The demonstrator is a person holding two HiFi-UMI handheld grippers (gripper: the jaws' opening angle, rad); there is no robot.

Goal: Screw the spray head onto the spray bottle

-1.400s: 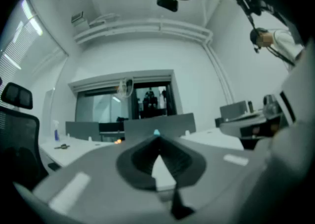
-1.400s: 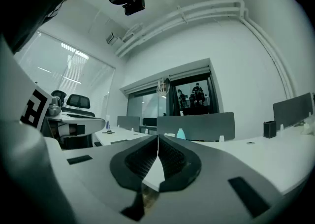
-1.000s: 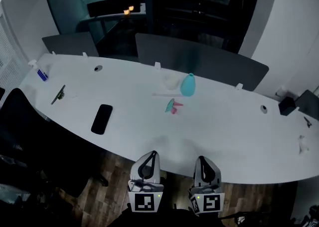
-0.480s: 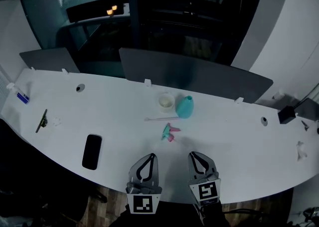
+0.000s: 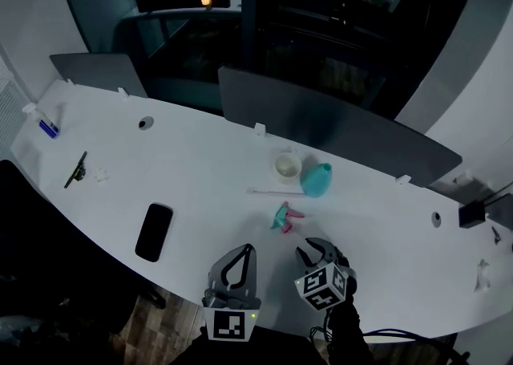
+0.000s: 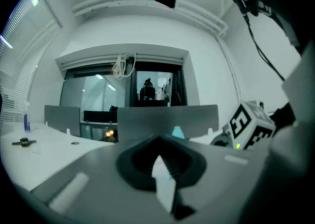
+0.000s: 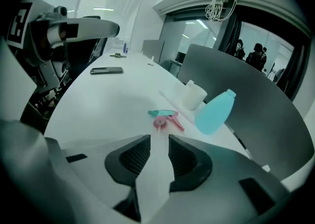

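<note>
Looking along the right gripper (image 7: 159, 142), tipped down at the white table (image 7: 98, 105), jaws slightly apart, just opened and gripping nothing; close on its left, the left gripper (image 5: 243, 251), level, clenched shut and empty. Just ahead of the right jaws, the spray head (image 7: 165, 116) on its side, long axis crosswise, pink collar facing the jaws, teal nozzle leftward; beyond it, slightly right, the spray bottle (image 7: 214, 112) beside a white cup (image 7: 195, 93), apparently upright, open neck up. In the left gripper view, only the bottle's tip above the shut jaws, spray head hidden; in the head view, collar too small to make out.
</note>
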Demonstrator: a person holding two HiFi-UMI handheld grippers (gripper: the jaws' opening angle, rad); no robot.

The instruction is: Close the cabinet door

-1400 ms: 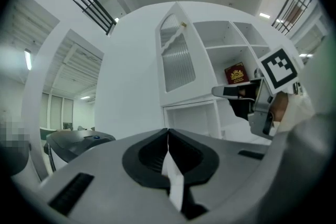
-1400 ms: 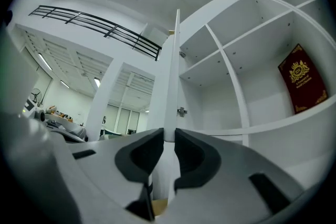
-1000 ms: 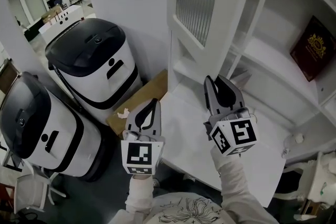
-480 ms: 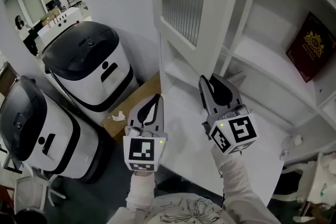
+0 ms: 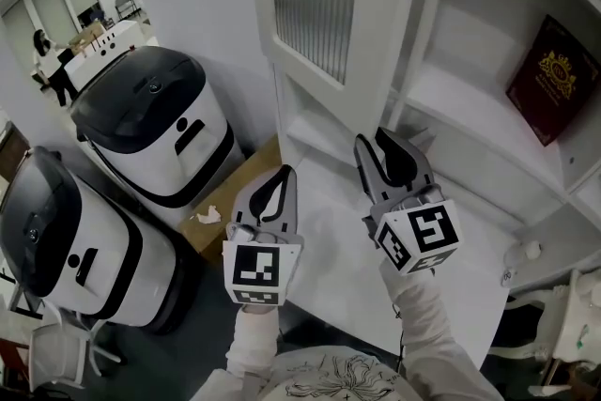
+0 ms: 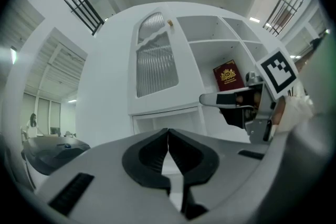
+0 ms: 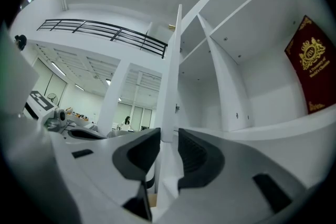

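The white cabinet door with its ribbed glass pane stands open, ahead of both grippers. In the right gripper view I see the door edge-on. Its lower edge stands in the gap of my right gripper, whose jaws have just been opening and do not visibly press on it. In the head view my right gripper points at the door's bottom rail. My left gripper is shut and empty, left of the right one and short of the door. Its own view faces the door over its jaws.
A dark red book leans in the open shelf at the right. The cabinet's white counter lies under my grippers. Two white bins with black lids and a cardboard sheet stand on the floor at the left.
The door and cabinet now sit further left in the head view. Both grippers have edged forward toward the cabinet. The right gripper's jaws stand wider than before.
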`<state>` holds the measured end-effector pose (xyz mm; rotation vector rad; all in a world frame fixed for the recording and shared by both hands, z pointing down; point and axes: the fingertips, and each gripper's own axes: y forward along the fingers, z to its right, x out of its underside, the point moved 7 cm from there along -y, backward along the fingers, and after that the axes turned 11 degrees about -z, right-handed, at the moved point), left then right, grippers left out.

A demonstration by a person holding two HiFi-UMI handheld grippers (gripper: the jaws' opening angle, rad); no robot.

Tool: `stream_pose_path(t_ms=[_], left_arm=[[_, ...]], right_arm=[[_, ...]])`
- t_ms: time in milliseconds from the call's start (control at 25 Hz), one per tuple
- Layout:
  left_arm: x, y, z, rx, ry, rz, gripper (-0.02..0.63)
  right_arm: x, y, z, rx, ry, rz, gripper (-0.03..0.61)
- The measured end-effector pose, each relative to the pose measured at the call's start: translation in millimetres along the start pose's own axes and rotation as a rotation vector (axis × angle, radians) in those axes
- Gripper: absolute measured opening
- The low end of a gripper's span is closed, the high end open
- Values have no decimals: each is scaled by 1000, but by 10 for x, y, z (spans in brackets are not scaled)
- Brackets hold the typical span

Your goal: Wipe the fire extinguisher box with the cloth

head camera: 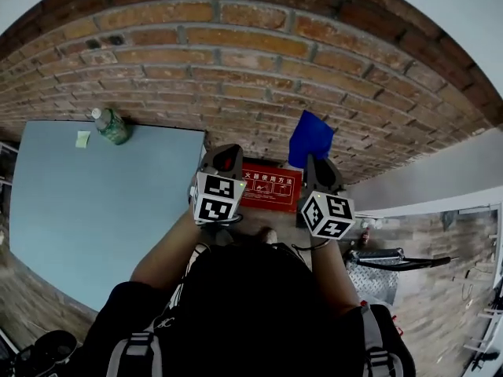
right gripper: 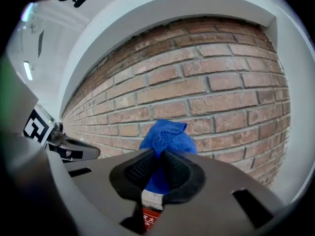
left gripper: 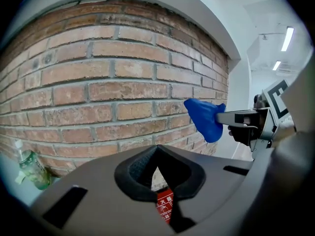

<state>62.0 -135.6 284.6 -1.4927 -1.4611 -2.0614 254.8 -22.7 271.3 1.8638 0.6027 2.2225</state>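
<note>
The right gripper's [right gripper: 160,157] jaws were pinched shut on the blue cloth [right gripper: 166,135], which bunched above the tips. The left gripper's [left gripper: 156,154] jaws were closed on nothing. The red box [head camera: 269,188] sat below both, against the brick wall [head camera: 236,61]. A good wipe would need the cloth lowered and pressed flat on the lid. The lid's white Chinese print was too small to read fully.

Red brick wall [head camera: 236,61] under a white soffit [right gripper: 172,9], pale blue table [head camera: 94,203] at left, strip lights [left gripper: 288,38] overhead.
</note>
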Motion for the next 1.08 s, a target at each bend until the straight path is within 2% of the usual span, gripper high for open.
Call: stream_pose_path(t_ms=[240, 440, 600, 800, 1080], left_arm=[[-287, -58, -15, -44, -6, 66, 6], [-326, 39, 36, -48, -14, 53, 6], [-380, 81, 119, -45, 12, 55, 6], [-442, 120, 182, -17, 0, 57, 6], [-454, 147, 274, -36, 23, 56, 6]], right_arm=[[-60, -20, -1, -40, -71, -12, 48], [-126, -61, 63, -50, -70, 5, 48], [-153, -59, 126, -49, -62, 15, 48], [-166, -70, 161, -51, -59, 20, 48], [-167, -118, 197, -73, -76, 28, 48]])
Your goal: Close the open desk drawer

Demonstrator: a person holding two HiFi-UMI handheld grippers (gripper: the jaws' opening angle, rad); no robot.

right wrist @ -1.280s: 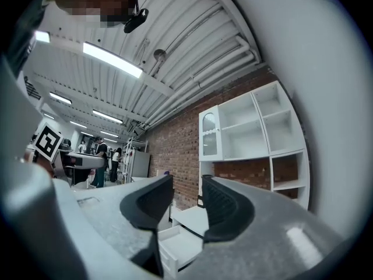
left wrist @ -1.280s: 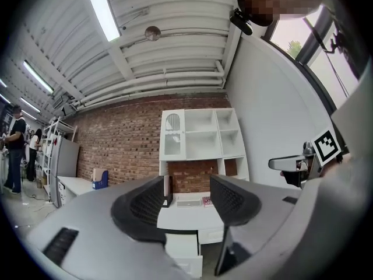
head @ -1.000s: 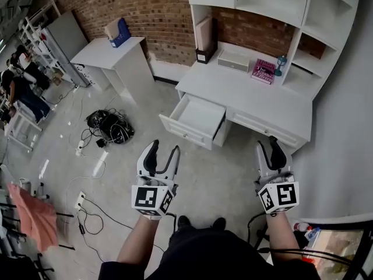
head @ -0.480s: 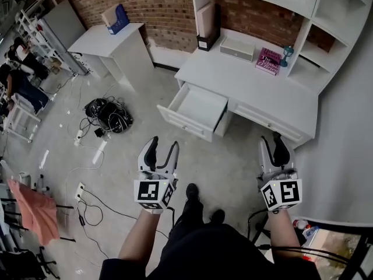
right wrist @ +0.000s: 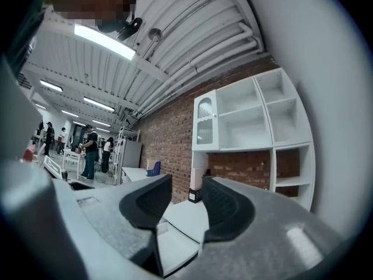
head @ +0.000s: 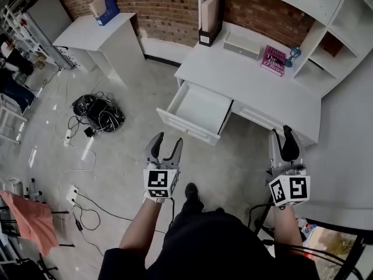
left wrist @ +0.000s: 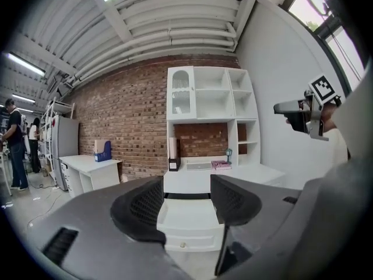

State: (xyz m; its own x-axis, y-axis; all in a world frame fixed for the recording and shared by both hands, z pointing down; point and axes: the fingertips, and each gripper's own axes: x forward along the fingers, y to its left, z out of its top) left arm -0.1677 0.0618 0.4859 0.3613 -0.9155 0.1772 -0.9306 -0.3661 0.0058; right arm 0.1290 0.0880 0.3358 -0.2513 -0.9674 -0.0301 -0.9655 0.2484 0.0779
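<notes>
Far left, a small white side counter (head: 93, 32) with a blue file box (head: 106, 7) stands against the rough red brick wall (head: 166, 4). Below it a tangle of black cables (head: 96, 109) lies on the smooth grey concrete floor (head: 122, 162).

The left gripper (head: 165, 146), grey plastic with ribbed black pads, has come forward over the last second along with the person's step. It now sits near the front panel of the open white rectangular desk drawer (head: 201, 107), but is still apart from it. Its jaws stand moderately wide with nothing between them. In the left gripper view the drawer's front and small round knob (left wrist: 182, 245) show through the gap, so the gripper is roughly lined up on it.

The drawer juts from the left end of the white painted desk counter (head: 250, 85), pulled well out, its flat interior bare. The approach looks nearly done and the push has not begun. A flat panel on slides should yield to a straight shove.

Further right a pink book (head: 274, 60) lies on the counter beneath white open shelving (head: 326, 16). The right gripper (head: 284, 142) has also advanced and hangs off the desk's right end, its jaws narrowly parted and empty.
</notes>
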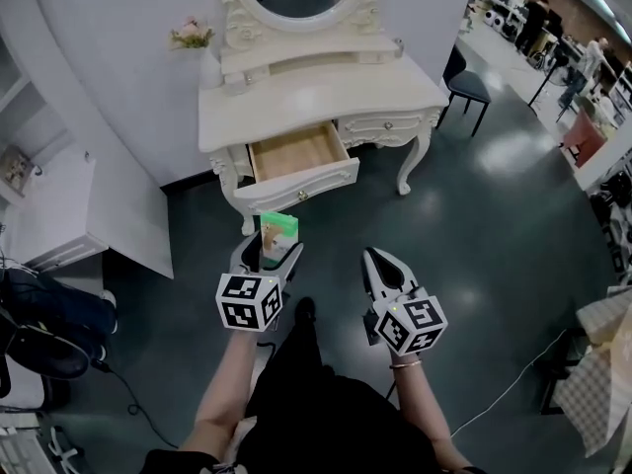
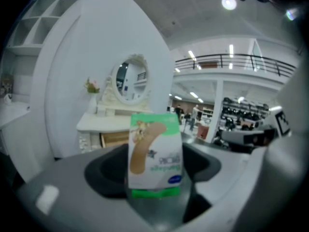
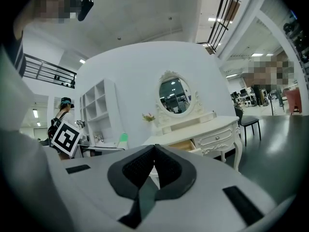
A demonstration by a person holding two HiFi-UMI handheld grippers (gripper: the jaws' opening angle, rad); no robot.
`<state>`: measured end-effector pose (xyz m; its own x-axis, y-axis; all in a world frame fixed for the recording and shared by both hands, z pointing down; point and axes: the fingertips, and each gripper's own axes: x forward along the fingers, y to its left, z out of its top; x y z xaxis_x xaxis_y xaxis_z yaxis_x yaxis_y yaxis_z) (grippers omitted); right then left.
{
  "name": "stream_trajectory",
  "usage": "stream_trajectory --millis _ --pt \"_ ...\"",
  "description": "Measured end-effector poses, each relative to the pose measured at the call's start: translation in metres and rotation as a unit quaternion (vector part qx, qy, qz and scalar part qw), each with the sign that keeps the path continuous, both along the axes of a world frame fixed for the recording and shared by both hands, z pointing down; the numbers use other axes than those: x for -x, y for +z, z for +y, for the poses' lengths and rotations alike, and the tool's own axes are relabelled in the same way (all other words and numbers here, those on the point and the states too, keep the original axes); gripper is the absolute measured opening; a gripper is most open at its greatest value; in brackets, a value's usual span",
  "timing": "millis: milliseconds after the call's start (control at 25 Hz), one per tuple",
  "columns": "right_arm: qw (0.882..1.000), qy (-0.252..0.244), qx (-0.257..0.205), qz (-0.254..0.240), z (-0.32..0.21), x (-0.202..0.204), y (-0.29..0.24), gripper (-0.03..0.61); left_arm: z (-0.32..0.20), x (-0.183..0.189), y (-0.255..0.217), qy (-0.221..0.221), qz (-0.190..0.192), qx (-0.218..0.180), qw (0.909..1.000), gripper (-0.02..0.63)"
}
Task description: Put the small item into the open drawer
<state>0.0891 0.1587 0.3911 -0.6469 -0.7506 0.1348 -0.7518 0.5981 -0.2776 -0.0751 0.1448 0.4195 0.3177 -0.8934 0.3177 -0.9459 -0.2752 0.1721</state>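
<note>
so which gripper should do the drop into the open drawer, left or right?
Left. The left gripper holds the plaster box and sits almost straight below the open drawer. The right gripper is shut and empty.

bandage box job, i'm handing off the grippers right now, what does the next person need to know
Left gripper: shut on the bandage box, held upright.
Right gripper: fingers together, empty.
Drawer of the dressing table: open, ahead of both grippers, not yet reached.
Done: box is in hand, drawer is open.
Left: carry the box over the drawer, lower it in, let go.
</note>
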Motion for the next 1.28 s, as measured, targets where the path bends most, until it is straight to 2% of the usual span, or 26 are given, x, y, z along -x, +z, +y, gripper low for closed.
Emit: stream_trajectory --millis 720,1280 --pt "0.999 0.033 0.011 0.017 -0.161 0.053 -0.001 0.005 -0.174 0.04 0.009 0.052 -0.02 0.024 0.9981 0.35" --pt "0.998 0.049 0.019 0.023 -0.22 0.067 0.004 0.005 -0.244 0.055 0.016 0.075 -0.034 0.034 0.996 0.35"
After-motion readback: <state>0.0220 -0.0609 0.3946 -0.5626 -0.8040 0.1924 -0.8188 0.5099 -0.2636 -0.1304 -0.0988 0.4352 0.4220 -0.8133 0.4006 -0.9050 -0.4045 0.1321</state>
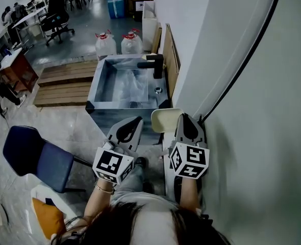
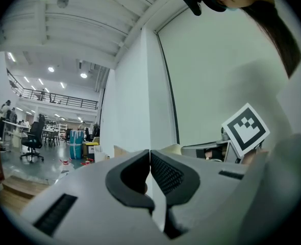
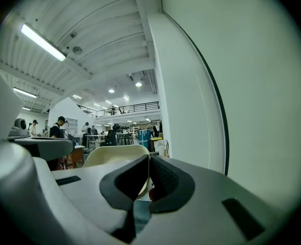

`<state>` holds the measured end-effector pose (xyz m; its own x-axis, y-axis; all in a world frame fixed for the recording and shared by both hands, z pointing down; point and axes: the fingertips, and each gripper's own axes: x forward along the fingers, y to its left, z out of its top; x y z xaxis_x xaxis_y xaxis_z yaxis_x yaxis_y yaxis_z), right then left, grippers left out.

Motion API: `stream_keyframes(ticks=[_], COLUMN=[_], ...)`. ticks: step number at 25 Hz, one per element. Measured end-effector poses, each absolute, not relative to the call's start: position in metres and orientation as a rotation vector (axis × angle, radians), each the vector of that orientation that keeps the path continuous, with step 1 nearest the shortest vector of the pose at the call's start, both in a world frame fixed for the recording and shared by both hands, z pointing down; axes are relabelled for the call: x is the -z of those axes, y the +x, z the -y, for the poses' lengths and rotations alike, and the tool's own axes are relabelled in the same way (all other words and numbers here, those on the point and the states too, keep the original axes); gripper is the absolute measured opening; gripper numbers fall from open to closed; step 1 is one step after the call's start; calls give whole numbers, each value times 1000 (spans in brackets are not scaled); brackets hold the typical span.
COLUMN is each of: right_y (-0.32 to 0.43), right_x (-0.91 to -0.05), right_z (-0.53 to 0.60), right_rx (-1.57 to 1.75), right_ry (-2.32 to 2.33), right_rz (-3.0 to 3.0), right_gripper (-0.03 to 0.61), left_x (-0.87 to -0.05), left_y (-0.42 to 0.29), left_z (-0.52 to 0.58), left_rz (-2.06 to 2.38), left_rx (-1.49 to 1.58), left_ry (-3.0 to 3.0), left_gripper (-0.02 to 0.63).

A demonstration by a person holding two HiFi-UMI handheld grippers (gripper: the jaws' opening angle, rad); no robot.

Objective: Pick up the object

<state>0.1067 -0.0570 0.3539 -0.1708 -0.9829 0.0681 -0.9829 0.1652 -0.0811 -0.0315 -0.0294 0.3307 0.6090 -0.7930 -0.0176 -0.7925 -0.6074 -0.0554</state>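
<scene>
Two grippers (image 1: 138, 120) (image 1: 184, 117), both closed; two jugs (image 1: 105, 45) (image 1: 131, 43)

Which object is meant is not clear. The nearest candidate is a cream piece (image 1: 165, 119), smooth, plain and round-cornered. In the head view it sits at the near right corner of the grey basin (image 1: 95, 83), just ahead of the right gripper (image 1: 184, 119), whose fingers do not touch it. In the right gripper view its curved top edge rises beyond the closed fingers. Whether it is a plate, a tray or a chair back cannot be told.
</scene>
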Motion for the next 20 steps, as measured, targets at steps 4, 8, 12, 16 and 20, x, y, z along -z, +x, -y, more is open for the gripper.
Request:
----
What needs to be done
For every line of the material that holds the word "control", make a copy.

Exercise response
- t_ms: time in milliseconds from the call's start (control at 25 Hz), one per tuple
  "timing": "millis: milliseconds after the call's start (control at 25 Hz), one per tuple",

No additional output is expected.